◆ **WHAT TO DO**:
In the entries that follow, the first line to write out is the one containing "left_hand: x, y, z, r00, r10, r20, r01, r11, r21", and the last is the one containing "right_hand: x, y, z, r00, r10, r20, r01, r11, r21". Reproduce that stretch exactly, with nothing before or after it.

◆ **AVAILABLE DATA**:
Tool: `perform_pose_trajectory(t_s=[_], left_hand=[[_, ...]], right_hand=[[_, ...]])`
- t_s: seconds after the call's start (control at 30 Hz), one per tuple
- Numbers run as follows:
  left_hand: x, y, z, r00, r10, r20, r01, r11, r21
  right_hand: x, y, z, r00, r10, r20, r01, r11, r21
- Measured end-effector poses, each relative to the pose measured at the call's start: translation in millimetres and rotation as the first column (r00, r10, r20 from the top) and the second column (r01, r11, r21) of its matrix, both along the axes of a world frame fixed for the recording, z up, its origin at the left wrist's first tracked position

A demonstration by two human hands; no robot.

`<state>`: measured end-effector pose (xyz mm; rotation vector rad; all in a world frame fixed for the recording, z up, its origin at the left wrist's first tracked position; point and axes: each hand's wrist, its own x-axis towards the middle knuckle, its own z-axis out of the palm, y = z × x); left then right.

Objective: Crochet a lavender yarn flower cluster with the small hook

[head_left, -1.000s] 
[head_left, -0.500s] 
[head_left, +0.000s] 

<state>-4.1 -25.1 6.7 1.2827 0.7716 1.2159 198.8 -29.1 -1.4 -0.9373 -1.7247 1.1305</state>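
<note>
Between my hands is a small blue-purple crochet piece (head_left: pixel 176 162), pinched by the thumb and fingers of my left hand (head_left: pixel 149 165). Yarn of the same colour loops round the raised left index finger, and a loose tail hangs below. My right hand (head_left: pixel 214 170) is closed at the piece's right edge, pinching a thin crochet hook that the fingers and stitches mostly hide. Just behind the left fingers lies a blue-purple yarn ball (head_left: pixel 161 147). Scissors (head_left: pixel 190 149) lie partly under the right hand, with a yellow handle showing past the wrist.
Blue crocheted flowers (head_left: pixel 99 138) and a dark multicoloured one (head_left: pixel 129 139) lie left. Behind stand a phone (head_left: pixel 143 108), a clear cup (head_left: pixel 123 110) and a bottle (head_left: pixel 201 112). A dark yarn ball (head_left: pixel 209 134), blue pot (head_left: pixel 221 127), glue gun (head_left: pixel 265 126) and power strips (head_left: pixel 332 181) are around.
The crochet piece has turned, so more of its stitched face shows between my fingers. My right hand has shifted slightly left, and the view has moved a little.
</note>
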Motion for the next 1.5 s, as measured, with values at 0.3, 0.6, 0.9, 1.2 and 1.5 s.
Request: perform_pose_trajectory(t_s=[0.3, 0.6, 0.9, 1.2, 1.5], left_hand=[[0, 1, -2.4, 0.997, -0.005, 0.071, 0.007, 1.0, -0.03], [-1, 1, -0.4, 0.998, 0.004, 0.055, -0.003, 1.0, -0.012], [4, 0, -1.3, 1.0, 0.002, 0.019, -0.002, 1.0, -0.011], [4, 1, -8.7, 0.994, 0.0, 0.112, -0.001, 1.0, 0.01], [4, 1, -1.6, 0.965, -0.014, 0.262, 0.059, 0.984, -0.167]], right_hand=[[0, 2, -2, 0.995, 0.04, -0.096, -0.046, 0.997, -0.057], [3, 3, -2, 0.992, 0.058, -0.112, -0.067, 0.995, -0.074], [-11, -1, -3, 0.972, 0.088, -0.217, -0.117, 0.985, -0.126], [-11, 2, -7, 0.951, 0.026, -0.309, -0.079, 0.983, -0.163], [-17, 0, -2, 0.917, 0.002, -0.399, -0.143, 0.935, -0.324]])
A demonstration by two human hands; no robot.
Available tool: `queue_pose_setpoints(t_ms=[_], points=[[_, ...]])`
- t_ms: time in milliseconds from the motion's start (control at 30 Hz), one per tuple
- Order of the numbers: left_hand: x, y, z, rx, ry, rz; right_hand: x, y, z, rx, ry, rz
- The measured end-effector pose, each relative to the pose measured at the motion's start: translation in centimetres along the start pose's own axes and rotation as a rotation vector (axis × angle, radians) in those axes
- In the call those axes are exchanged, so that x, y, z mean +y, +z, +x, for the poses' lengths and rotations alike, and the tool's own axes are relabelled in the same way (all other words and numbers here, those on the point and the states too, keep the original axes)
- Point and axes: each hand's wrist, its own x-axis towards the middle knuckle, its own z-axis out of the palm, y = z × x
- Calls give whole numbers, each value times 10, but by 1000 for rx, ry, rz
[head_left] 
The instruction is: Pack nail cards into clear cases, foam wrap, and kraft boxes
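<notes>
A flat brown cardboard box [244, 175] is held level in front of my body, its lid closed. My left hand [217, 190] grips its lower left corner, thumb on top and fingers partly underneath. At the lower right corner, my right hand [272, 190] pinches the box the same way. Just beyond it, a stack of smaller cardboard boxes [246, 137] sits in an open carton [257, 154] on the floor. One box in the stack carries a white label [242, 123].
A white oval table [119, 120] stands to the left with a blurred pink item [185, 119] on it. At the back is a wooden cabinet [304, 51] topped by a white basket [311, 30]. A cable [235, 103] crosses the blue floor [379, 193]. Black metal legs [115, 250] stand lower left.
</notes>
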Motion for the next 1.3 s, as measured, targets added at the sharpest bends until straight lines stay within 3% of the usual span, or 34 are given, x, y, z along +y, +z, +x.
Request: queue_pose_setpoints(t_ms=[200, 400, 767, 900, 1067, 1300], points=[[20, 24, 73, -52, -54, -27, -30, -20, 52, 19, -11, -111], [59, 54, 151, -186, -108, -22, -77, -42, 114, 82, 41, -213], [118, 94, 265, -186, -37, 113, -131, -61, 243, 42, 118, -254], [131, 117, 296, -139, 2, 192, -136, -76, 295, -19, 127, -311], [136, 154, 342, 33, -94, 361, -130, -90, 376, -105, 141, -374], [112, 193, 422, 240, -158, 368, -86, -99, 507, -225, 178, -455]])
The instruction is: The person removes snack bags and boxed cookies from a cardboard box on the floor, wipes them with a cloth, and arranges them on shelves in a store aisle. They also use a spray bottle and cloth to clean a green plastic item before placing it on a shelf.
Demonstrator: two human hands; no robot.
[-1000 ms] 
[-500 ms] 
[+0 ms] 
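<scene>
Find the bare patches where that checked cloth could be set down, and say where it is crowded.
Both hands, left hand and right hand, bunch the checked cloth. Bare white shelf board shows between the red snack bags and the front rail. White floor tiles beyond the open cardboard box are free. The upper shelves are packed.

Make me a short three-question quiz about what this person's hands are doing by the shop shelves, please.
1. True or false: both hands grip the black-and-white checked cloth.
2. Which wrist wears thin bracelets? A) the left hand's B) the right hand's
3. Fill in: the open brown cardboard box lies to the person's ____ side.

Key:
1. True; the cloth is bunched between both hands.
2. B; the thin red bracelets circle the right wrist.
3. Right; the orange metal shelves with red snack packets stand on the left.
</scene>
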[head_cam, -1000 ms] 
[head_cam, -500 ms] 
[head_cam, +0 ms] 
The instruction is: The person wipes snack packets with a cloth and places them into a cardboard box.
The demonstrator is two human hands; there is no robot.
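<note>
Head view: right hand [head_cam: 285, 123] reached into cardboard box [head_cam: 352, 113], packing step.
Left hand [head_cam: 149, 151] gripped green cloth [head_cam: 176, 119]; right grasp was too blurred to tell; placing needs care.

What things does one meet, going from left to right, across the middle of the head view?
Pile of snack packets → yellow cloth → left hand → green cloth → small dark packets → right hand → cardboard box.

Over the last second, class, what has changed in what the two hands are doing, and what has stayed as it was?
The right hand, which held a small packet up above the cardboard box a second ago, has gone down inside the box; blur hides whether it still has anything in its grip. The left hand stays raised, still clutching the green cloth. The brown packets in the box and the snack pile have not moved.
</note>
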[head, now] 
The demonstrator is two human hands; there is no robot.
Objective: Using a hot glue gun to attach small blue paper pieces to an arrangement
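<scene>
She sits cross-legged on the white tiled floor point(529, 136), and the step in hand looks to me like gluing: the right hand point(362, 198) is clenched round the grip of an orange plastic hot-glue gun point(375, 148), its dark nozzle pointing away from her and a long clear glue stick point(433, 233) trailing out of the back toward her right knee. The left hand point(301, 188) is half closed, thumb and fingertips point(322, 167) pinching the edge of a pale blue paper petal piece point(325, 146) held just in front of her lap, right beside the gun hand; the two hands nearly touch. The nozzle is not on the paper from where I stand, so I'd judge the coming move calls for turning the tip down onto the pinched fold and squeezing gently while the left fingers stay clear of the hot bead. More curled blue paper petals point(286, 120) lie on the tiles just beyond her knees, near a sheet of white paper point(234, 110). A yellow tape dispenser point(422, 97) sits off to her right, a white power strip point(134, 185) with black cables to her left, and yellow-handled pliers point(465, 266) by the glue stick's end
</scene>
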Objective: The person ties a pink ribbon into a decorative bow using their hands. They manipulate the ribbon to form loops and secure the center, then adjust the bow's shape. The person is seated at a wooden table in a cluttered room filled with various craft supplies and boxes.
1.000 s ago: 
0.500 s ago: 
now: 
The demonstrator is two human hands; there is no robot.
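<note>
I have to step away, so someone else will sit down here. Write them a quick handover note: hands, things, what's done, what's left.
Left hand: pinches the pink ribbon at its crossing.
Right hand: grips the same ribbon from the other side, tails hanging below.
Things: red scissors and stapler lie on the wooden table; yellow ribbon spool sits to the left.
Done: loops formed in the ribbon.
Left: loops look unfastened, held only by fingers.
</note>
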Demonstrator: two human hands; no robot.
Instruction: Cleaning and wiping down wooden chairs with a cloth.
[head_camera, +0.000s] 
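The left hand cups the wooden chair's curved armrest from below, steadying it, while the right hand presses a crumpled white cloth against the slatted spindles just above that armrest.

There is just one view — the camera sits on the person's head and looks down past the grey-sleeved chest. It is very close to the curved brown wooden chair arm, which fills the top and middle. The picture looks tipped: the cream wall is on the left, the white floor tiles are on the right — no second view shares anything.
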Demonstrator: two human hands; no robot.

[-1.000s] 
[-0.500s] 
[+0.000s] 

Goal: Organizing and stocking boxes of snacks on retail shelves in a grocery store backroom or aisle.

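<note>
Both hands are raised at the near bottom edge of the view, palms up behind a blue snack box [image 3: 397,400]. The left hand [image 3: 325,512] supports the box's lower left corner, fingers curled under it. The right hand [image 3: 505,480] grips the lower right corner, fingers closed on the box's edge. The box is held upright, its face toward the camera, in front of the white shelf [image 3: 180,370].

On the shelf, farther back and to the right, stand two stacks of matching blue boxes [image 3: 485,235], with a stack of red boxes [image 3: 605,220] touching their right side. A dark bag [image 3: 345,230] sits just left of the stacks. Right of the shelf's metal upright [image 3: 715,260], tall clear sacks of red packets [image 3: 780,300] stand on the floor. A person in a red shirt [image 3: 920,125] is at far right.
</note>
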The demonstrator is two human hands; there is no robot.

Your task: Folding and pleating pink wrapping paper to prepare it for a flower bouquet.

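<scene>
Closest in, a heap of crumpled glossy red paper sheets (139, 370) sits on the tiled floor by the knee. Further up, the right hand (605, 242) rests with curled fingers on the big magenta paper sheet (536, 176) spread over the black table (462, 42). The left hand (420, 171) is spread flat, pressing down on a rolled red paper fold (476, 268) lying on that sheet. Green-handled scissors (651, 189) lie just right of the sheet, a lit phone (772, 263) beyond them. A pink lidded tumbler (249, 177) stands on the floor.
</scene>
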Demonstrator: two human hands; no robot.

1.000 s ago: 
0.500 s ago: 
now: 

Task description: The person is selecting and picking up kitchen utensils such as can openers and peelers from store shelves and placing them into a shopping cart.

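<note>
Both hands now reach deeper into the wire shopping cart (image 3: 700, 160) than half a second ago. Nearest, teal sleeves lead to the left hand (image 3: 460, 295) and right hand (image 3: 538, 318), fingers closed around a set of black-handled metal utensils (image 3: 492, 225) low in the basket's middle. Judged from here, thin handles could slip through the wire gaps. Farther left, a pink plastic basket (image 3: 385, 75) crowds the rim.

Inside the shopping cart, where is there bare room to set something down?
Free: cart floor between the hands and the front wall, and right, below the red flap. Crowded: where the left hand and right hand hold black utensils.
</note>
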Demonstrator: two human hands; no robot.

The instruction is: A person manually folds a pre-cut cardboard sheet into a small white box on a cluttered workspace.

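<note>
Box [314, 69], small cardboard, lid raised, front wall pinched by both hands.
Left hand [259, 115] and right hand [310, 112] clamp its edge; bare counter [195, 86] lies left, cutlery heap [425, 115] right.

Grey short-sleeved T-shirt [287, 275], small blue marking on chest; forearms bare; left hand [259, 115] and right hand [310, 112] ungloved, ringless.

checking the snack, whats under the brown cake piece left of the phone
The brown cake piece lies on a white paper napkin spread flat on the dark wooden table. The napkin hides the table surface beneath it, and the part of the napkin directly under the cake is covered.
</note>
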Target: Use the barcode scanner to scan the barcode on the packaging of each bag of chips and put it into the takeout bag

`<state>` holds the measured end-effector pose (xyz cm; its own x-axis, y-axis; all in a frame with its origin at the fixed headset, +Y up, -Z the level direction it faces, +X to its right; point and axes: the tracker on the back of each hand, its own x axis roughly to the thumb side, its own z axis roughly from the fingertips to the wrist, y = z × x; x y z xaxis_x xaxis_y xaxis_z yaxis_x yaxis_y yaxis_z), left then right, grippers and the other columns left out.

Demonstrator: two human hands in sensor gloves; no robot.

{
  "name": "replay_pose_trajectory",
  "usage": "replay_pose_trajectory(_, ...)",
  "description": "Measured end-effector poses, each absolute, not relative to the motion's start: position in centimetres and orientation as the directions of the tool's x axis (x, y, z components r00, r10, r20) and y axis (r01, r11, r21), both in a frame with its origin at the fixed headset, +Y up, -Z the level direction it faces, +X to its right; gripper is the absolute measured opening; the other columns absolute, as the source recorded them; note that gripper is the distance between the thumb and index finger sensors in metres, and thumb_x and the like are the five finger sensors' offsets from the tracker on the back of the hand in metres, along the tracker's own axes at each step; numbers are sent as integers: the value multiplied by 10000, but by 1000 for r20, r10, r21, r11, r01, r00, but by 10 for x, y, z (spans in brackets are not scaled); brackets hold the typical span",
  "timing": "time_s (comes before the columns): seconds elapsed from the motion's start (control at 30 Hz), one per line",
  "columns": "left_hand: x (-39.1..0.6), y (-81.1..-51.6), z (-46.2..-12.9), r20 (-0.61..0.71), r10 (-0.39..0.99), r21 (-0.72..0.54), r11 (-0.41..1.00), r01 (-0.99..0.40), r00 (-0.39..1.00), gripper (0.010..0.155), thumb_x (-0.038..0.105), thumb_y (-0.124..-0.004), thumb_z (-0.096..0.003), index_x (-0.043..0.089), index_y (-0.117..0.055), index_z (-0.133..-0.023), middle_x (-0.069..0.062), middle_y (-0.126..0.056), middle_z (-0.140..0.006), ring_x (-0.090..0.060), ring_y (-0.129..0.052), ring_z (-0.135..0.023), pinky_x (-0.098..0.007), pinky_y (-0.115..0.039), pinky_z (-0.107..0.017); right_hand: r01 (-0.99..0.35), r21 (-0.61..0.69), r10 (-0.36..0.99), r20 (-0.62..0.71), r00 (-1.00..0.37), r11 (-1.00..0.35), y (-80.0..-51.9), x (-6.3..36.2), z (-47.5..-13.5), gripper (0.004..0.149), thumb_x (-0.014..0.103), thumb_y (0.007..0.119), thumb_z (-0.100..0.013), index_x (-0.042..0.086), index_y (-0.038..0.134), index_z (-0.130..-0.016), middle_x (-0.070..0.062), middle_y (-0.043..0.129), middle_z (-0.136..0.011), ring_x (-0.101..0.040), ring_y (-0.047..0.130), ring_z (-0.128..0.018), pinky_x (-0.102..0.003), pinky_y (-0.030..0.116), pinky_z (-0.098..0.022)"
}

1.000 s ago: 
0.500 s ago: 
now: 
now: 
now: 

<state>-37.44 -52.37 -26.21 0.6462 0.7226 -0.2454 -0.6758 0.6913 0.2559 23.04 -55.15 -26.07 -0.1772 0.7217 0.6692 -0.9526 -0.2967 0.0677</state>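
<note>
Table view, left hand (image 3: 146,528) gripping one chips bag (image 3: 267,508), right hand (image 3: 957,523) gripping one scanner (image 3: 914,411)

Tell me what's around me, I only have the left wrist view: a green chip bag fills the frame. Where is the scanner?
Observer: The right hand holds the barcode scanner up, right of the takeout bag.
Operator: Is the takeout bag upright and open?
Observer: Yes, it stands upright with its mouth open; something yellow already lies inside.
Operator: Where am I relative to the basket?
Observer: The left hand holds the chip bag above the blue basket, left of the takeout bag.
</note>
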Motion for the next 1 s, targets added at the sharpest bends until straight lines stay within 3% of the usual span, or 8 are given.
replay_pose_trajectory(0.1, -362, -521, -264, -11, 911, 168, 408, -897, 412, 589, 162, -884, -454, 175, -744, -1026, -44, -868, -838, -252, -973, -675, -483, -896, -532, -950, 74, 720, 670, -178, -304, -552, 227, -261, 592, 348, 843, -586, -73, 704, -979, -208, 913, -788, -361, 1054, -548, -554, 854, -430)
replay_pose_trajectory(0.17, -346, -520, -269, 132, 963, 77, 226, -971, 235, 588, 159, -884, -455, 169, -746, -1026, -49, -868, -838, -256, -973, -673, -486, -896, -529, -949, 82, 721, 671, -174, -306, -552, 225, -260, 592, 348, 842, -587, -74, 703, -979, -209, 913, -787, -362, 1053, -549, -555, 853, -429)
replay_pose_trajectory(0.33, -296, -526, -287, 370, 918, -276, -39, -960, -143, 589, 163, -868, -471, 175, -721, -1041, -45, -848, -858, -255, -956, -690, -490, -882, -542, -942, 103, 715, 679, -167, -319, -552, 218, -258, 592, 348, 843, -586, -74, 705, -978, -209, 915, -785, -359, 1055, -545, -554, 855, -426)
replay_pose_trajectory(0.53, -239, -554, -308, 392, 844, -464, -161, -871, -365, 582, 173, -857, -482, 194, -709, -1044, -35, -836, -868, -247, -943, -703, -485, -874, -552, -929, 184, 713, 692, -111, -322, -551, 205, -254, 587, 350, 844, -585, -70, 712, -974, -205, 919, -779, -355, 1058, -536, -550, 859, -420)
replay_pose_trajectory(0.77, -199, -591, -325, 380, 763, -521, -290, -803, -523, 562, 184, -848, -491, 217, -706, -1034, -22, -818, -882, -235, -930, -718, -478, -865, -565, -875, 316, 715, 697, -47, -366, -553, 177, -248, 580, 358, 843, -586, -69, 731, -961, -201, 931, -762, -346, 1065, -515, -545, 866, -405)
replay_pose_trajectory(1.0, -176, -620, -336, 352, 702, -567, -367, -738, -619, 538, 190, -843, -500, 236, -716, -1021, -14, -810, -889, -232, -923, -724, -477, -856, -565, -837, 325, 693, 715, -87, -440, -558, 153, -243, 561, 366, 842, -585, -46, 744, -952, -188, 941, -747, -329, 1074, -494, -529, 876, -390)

◆ **RESULT OF THE TASK**:
  left_hand: x, y, z, r00, r10, r20, r01, r11, r21
  right_hand: x, y, z, r00, r10, r20, r01, r11, r21

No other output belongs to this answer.